Плещеев знал эти строки из недавно опубликованного стихотворения Лермонтова «Гляжу на будущность с боязнью…», которое, как и большинство стихов любимого поэта, Алексей сразу же после публикации заучил и находил как нельзя больше созвучным времени. Алексею даже показалось, что Баласогло прочитал стихотворение с определенным намеком, и, как вскоре подтвердилось, не ошибся: Александр Пантелеймонович явно стремился в этот вечер обратить внимание всех присутствующих на значение поэтического слова в жизни общества, а такую тему разговора, видимо, не очень~то жаловали многие собиравшиеся здесь. Приход Плещеева и Милютина непроизвольно прервал возникший между собеседниками спор, и Баласогло не преминул этим воспользоваться, взяв инициативу беседы в свои руки.
Александр Пантелеймонович возбужденно заговорил о робости современных поэтов, ставил им в пример свободолюбивые стихи Барбье, гражданственность Беранже, обращался к поэзии Пушкина и Лермонтова. Но когда Баласогло с неподдельным вдохновением стал читать стихи и строфы из сборника «Стихотворения Веронова», то это очень удивило Плещеева, так как он находил прочитанные стихи во всех отношениях слабыми и не подозревал, что многие из них… принадлежали перу самого Александра Пантелеймоновича. Однако одно из его стихотворений вызвало восторг сидевшего напротив Аполлона Григорьева, когда Александр Пантелеймонович на реплику Петрашевского, что в России философская мысль еще не пробудилась, запальчиво прочитал:
— Именно так, именно так: «Русская мысль моя та ж, невредимая» — это вы превосходно заметили, Александр Пантелеймонович! — Григорьев взволнованно заговорил о том, что с недавнего времени он пришел к решительному убеждению в превосходстве самобытной русской мысли перед всеми европейскими теориями, что вопрос развития идеального миросозерцания неотделим от нравственной самостоятельности нации, и этот вопрос, может быть, намного важнее и первостепеннее тех заемных у западных теоретиков политических доктрин, которые мы хотим бездумно перенести на русскую почву.
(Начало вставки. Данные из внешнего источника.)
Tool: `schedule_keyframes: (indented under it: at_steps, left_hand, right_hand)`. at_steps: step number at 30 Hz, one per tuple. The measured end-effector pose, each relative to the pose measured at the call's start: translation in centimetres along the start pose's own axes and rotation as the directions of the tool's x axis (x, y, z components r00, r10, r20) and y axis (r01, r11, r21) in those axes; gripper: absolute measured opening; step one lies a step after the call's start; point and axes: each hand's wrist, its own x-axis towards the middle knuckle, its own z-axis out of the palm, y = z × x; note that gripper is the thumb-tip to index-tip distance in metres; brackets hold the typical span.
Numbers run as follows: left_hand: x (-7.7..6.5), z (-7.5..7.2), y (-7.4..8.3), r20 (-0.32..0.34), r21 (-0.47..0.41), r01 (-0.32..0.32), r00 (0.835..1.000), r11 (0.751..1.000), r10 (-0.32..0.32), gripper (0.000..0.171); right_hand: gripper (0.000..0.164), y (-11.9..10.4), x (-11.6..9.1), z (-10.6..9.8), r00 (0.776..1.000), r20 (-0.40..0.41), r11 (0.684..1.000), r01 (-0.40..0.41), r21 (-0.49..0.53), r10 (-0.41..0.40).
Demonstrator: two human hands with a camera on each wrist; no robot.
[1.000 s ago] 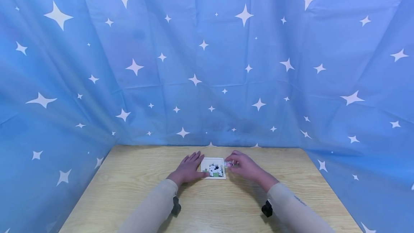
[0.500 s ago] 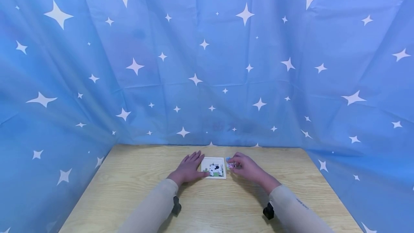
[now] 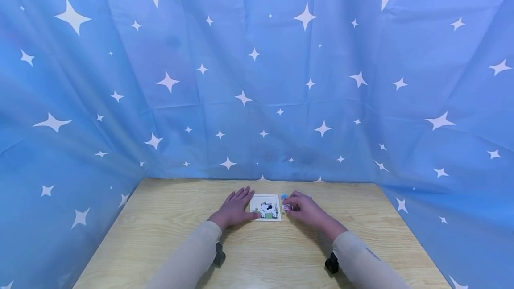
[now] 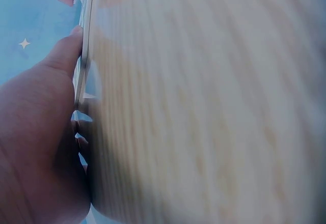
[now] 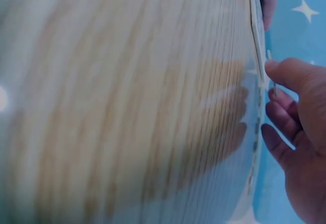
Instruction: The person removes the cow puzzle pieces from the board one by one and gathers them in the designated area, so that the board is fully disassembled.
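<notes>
A small white puzzle board with a black-and-white cow picture lies flat toward the back of the table. My left hand rests at its left side, fingers spread and thumb lying on the lower left edge. Just right of the board, my right hand pinches a small pink-and-green puzzle piece between thumb and fingers. In the right wrist view the piece shows only as a thin edge at the thumb tip. A blue puzzle piece sits beside it, partly covered by the fingers.
The wooden table runs back to a blue curtain printed with white stars, which also hangs along both sides. Black wrist cameras sit under both sleeves.
My right hand has shifted slightly right, away from the board, with the pink-and-green puzzle piece. The blue puzzle piece has come into sight. My left hand stays on the board.
</notes>
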Motion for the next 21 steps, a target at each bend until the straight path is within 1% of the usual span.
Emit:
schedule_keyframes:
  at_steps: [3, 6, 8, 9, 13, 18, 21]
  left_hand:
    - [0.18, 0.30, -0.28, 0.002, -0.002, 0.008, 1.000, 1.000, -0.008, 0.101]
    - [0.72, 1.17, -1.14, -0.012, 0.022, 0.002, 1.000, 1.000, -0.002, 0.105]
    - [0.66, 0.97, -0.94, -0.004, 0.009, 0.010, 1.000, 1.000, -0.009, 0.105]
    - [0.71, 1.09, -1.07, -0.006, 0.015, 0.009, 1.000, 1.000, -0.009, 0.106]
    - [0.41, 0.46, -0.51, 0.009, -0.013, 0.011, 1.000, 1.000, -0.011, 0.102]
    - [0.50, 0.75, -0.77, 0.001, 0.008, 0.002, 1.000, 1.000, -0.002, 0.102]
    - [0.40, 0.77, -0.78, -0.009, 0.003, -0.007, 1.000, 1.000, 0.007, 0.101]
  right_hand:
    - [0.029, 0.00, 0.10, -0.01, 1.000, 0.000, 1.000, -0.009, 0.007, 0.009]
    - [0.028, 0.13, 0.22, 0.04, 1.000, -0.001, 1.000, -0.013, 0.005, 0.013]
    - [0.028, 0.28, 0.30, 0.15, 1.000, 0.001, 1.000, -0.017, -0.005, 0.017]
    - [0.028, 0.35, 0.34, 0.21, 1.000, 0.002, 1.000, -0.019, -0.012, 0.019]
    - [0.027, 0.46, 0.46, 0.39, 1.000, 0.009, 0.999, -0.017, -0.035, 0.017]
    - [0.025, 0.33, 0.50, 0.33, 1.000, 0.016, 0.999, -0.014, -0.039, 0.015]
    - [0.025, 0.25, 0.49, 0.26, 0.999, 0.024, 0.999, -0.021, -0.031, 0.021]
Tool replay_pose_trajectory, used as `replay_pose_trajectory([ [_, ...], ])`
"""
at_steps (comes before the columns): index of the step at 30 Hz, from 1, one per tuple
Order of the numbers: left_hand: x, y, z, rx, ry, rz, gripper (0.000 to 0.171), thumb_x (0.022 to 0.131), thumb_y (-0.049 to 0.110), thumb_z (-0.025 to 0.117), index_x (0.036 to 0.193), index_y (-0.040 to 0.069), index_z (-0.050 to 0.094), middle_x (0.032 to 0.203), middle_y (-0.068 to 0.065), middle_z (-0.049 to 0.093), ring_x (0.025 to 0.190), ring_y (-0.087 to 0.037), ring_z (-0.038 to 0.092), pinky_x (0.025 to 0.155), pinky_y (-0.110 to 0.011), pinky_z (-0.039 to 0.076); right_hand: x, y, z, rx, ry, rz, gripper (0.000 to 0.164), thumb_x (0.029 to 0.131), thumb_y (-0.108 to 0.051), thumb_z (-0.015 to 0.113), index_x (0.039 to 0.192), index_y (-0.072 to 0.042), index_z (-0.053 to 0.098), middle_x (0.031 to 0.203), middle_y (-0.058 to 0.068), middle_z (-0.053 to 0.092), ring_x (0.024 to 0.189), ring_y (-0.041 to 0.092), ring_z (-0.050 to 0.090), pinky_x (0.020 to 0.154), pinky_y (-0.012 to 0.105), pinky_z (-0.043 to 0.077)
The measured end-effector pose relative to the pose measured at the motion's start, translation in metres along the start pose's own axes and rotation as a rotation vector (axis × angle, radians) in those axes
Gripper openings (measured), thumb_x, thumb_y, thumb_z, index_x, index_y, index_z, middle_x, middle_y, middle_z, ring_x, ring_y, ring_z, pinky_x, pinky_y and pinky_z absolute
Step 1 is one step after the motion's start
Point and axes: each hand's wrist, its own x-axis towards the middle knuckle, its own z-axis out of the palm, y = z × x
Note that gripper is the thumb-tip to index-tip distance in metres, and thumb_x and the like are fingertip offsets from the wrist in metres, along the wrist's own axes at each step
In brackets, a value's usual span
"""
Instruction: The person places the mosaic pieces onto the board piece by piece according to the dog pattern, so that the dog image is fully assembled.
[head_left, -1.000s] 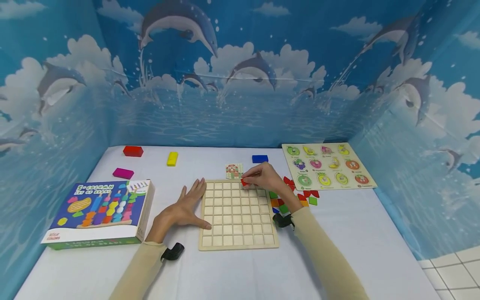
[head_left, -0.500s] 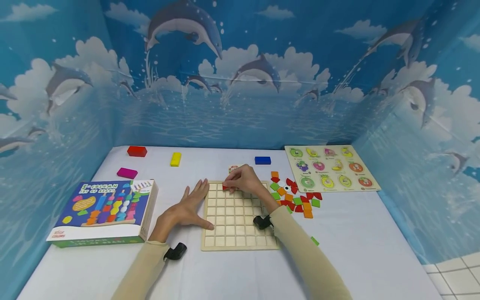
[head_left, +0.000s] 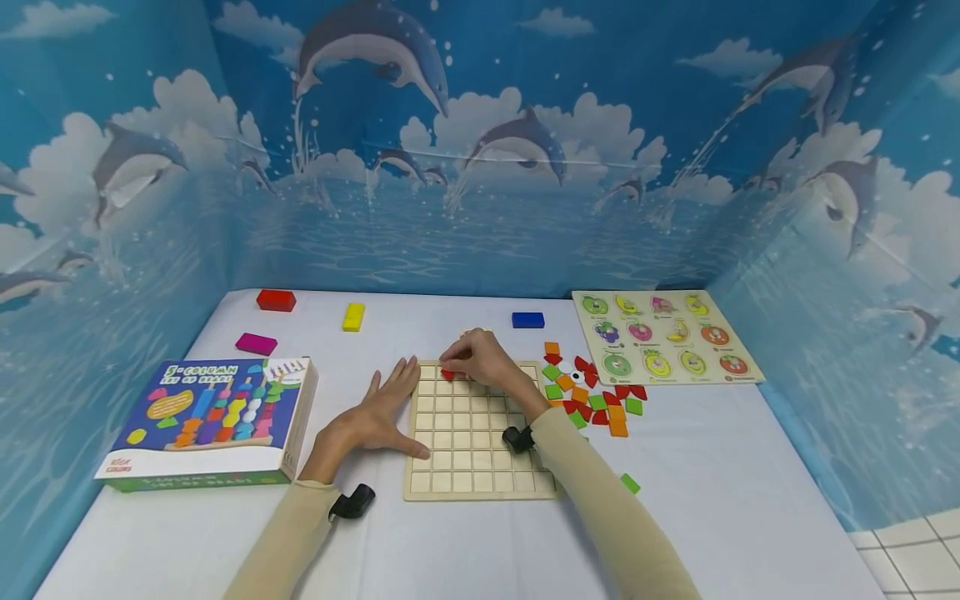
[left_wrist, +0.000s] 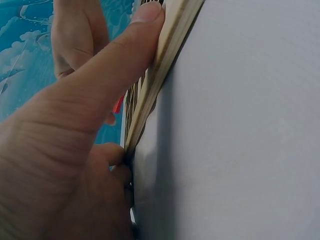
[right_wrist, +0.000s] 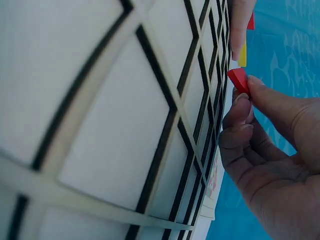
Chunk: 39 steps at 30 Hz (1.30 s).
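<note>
Between thumb and fingertips my right hand pinches a small red tile, held at the far row of the wooden grid board, near its far left corner. The board has a raised lattice of square cells, and the part under my right hand and forearm is hidden. My left hand lies along the board's left side, fingers spread and straight. Its thumb rests on the board's edge in the left wrist view. A small picture card pokes out behind my right hand, mostly covered.
Loose red, green and orange tiles are scattered right of the board. Farther right lies a fruit puzzle board. A boxed bead set stands at left. Red, magenta, yellow and blue blocks sit toward the back.
My right hand has carried the red tile leftward along the board's far row, and the tile has turned. Tiles its arm covered now show. My left hand has stayed on the board's edge.
</note>
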Motion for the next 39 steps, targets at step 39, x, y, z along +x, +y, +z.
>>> replay_pose_trajectory([
  [39,-0.007,0.01,-0.006,-0.033,0.001,0.017,0.149,0.071,0.058,0.098,0.173,0.002,0.005,0.182,-0.013,-0.005,0.167,-0.031,-0.013,0.132,-0.059,-0.014,0.006,-0.014,-0.001,-0.215,-0.049,0.138,0.02,0.101,-0.019,0.079,0.086,-0.007,0.086,0.078,0.002,0.078,0.069,0.013,0.065,0.066,0.029,0.056],
])
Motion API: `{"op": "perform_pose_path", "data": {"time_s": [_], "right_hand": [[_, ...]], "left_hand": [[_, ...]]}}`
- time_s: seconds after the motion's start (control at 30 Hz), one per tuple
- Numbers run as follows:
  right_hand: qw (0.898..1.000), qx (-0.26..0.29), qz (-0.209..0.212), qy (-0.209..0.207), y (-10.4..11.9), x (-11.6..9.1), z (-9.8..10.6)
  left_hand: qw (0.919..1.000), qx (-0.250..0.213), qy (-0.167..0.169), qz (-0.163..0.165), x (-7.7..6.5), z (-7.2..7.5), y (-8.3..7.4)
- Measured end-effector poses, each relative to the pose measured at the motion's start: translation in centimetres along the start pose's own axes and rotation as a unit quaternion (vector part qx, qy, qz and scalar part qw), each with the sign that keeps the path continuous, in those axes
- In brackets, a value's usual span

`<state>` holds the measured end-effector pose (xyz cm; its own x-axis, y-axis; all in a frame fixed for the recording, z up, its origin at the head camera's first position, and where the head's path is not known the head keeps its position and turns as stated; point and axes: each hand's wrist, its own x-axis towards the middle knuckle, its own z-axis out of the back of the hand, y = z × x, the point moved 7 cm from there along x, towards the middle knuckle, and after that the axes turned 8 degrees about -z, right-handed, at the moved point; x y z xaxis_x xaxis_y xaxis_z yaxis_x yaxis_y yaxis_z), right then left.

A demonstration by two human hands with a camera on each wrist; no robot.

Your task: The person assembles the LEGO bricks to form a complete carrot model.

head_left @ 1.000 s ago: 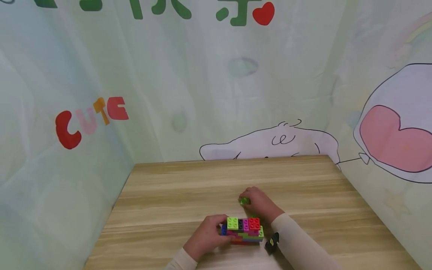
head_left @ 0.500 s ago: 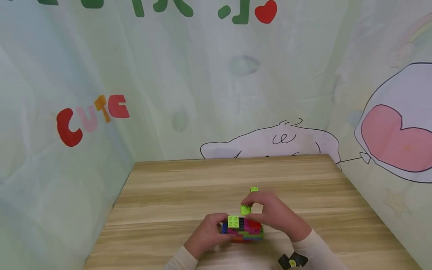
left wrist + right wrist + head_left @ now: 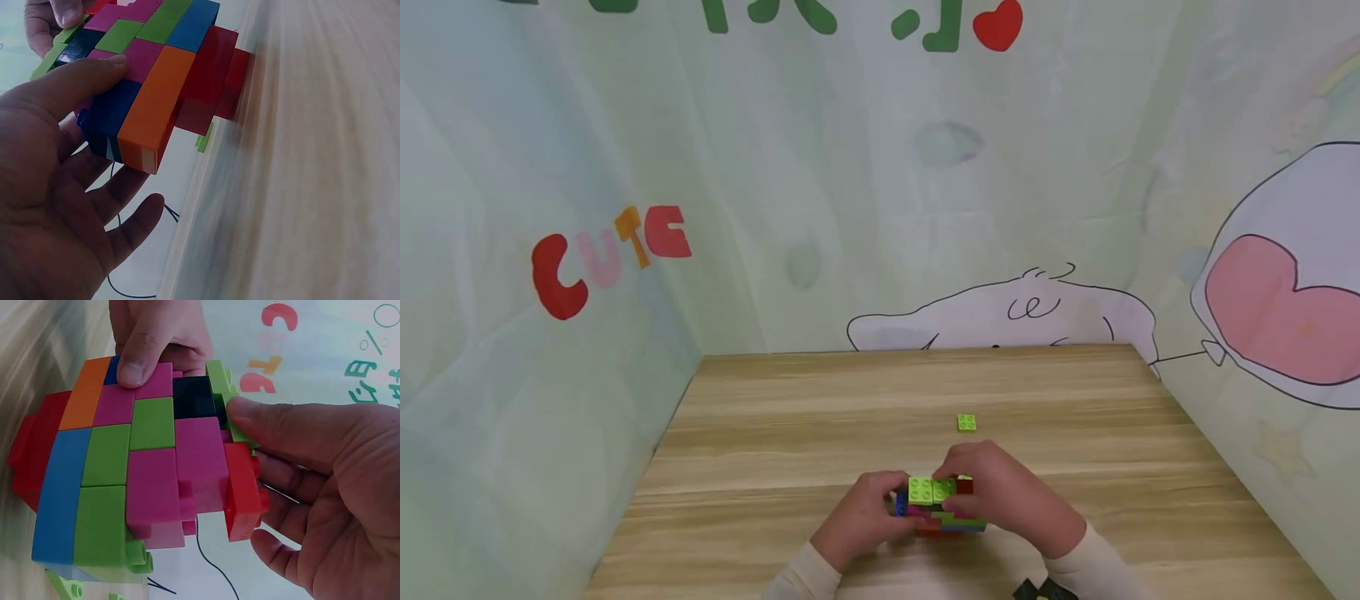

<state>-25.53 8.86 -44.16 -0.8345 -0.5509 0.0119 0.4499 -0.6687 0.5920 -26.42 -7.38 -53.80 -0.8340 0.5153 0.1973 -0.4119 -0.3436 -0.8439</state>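
Observation:
A built block of toy building bricks (image 3: 964, 524) in orange, blue, green, magenta, black and red stands in front of me on the table. My left hand (image 3: 867, 510) grips its left end, thumb on the near face and fingers behind. With thumb and fingers my right hand (image 3: 1017, 498) pinches a lime green brick (image 3: 943, 490) at the top of the block. That brick sits beside another lime green brick (image 3: 920, 491) on the top layer. In the right wrist view, a red brick (image 3: 242, 490) on top is beside the right fingers. The right hand partly covers the block's right end.
Farther back on the wooden table (image 3: 790, 433) lies a loose lime green brick (image 3: 966, 422). A black object (image 3: 1043, 591) with a yellow spot shows at the bottom edge by the right sleeve. Printed cloth walls (image 3: 790, 192) surround the table at the back and sides.
The right hand has brought a lime green brick from behind the block toward me and onto its top, beside the other green one. The left hand keeps its grip.

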Motion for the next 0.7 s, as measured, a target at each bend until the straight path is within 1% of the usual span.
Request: {"op": "perform_pose_path", "data": {"time_s": [0.13,0.33,0.43,0.53,0.57,0.63,0.7], "right_hand": [[1.000,-0.009,-0.018,-0.001,0.3,0.1,0.0],[0.999,-0.028,-0.021,-0.002,0.6,0.2,-0.2],[1.000,-0.011,-0.021,-0.003,0.0,0.2,-0.3],[1.000,0.018,-0.022,-0.008,-1.4,0.2,0.0],[0.999,0.032,-0.025,-0.019,-2.1,0.2,0.4],[0.996,0.053,-0.043,-0.056,-4.1,0.5,1.4],[0.990,0.059,-0.075,-0.107,-6.8,1.2,2.5]], "left_hand": [[0.9999,0.005,-0.005,-0.010,-0.1,0.1,-0.3],[0.9998,0.009,-0.008,-0.019,0.0,0.2,-0.5],[0.9997,0.010,-0.010,-0.020,0.0,0.2,-0.5],[0.9994,0.017,-0.010,-0.028,0.0,0.2,-0.5],[0.9994,0.017,-0.010,-0.027,0.0,0.1,-0.4],[0.9993,0.021,-0.011,-0.029,0.0,0.1,-0.4],[0.9994,0.024,-0.011,-0.025,0.0,0.0,-0.2]]}}
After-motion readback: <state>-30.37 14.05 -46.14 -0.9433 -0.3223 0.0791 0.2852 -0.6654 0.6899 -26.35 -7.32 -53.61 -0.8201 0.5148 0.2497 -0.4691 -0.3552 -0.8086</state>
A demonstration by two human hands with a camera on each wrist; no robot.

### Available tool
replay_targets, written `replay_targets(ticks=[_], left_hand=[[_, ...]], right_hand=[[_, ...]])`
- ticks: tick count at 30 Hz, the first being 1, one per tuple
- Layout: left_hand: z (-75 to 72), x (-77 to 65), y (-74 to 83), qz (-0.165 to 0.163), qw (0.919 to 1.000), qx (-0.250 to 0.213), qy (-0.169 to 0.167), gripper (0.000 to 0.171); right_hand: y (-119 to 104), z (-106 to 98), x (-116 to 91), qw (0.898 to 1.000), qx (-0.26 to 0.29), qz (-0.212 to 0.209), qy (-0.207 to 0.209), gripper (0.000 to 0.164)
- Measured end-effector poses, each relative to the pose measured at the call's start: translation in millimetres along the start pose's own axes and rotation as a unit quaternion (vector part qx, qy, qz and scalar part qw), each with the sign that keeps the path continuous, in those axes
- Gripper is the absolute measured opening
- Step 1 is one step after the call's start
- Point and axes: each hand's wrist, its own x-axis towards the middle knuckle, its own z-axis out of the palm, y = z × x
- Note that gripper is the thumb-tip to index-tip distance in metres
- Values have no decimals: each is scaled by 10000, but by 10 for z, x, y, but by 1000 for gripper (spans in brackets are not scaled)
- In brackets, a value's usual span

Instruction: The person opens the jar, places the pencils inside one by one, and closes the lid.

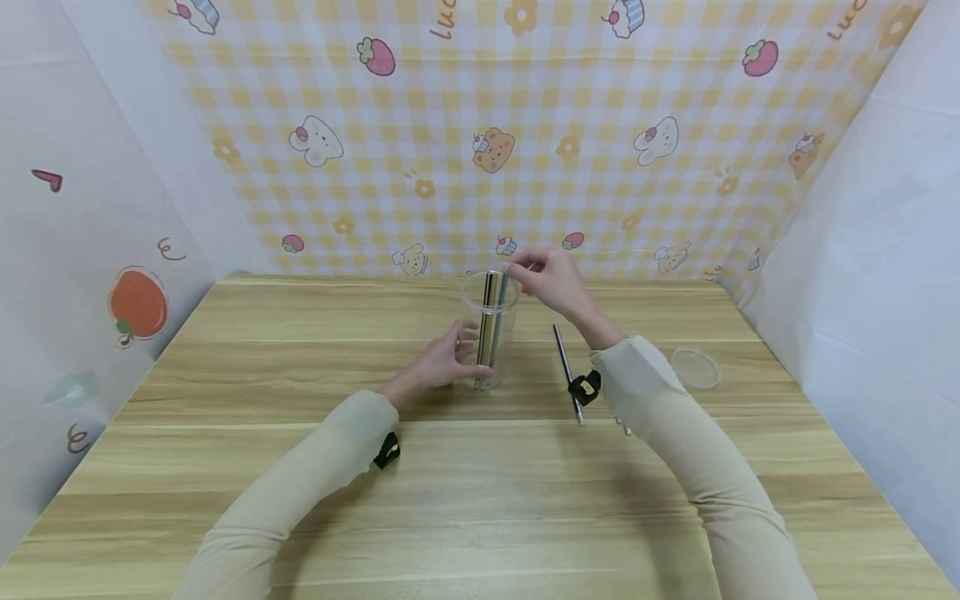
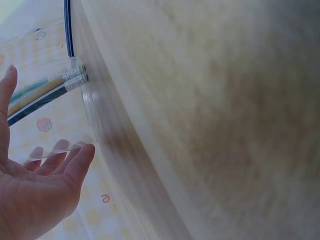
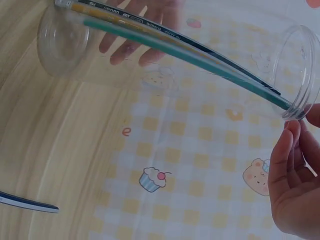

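Note:
A tall clear jar (image 1: pixel 512 346) stands upright on the wooden table. My left hand (image 1: pixel 442 360) holds it low down, thumb in front and fingers round the far side. Inside lean a black pencil (image 3: pixel 215 54) and a yellow pencil (image 3: pixel 145 27), their silver eraser ends at the bottom, as the left wrist view shows. A green pencil (image 3: pixel 190 59) slants beside them, its lower end above the jar's base. At the rim, my right hand (image 1: pixel 551 282) pinches the green pencil's top end between thumb and fingertips.
Right of the jar lies a loose dark pencil (image 1: pixel 562 354), partly behind the wrist strap. Silver pencil ends (image 1: pixel 624 427) peek out from under the right sleeve. A clear round lid (image 1: pixel 696 368) lies farther right. A checked cloth (image 1: pixel 420 100) hangs behind the table.

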Motion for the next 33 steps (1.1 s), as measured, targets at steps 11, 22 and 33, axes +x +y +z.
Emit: replay_targets(ticks=[11,22,33], left_hand=[[0,9,-3,-19,10000,-56,-33,76],[3,16,-6,22,10000,-82,-45,75],[40,184,-312,112,9998,87,144,80]], right_hand=[[-37,-33,1,9989,-367,-66,-289,19],[-7,-59,1,9997,-26,-229,19,22],[102,-247,-4,9966,616,58,551,27]])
Страстная речь Аполлона, хотя и не отличалась логической убедительностью — он часто апеллировал то к Ломоносову, то к Ивану Давыдову, то к Алексею Хомякову, ссылаясь на работу последнего «О старом и новом», цитировал Крылова, Пушкина, Гоголя, — произвела на слушателей сильное впечатление. Со многими положениями Григорьева Алексей не был согласен, а большинству из присутствующих григорьевский монолог и вовсе показался диковатым, так как все тут были убежденные «западники» и поклонники как раз немецкой философии и концепций французских философов-утопистов. Но Плещеев не мог не восхититься пламенностью, одержимостью, которые пульсировали в словах Аполлона.
«Какое у него вдохновенное лицо!» — Плещеев глядел на Григорьева уже влюбленно, даже порывался что-то сказать, но не находил подходящих слов. Да и остальные гости Петрашевского, как, впрочем, и сам хозяин, видимо, не ожидали от Аполлона такой бурной вспышки, они больше — привыкли к его язвительным репликам, а речи чаще произносил сам Михаил Васильевич, причем речи его при всей убедительности их все-таки больше походили на сжатые рефераты по тому или иному конкретному вопросу в свете фурьеристских положений о социальном переустройстве общества. Григорьевскую же речь почти все восприняли как защиту славянофильских идей.
А к славянофилам петербургские романтики относились свысока, считали их фанатичными «шеллингианцами в зипунах», решительно не принимали их доктрину о «спасительной роли» России, их резкую критику Запада (усматривали, видимо, тут «покушение» на своих французских учителей), иронизировали над их религиозностью. Но особенно раздражала петербургских сторонников «западного» развития России позиция славянофилов по отношению к литературе, непрерывная полемика «московских славян» с Белинским, которого многие из посетителей Петрашевского считали своим духовным наставником и целиком разделяли точку зрения критика, что центральная задача литературы — обличение пороков социальной действительности. Славянофилы же ратовали за необходимость утверждения светлых, положительных сторон жизни русского народа. Сближение славянофилов с издателями «Москвитянина» — московскими профессорами Погодиным и Шевыревым, слывшими защитниками так называемой «официальной народности» (которых петербургские «западники» считали чуть ли не самыми первыми врагами своими), и вовсе позволяло посетителям дома Петрашевского скептически относиться к любым суждениям московских поборников самобытного развития России.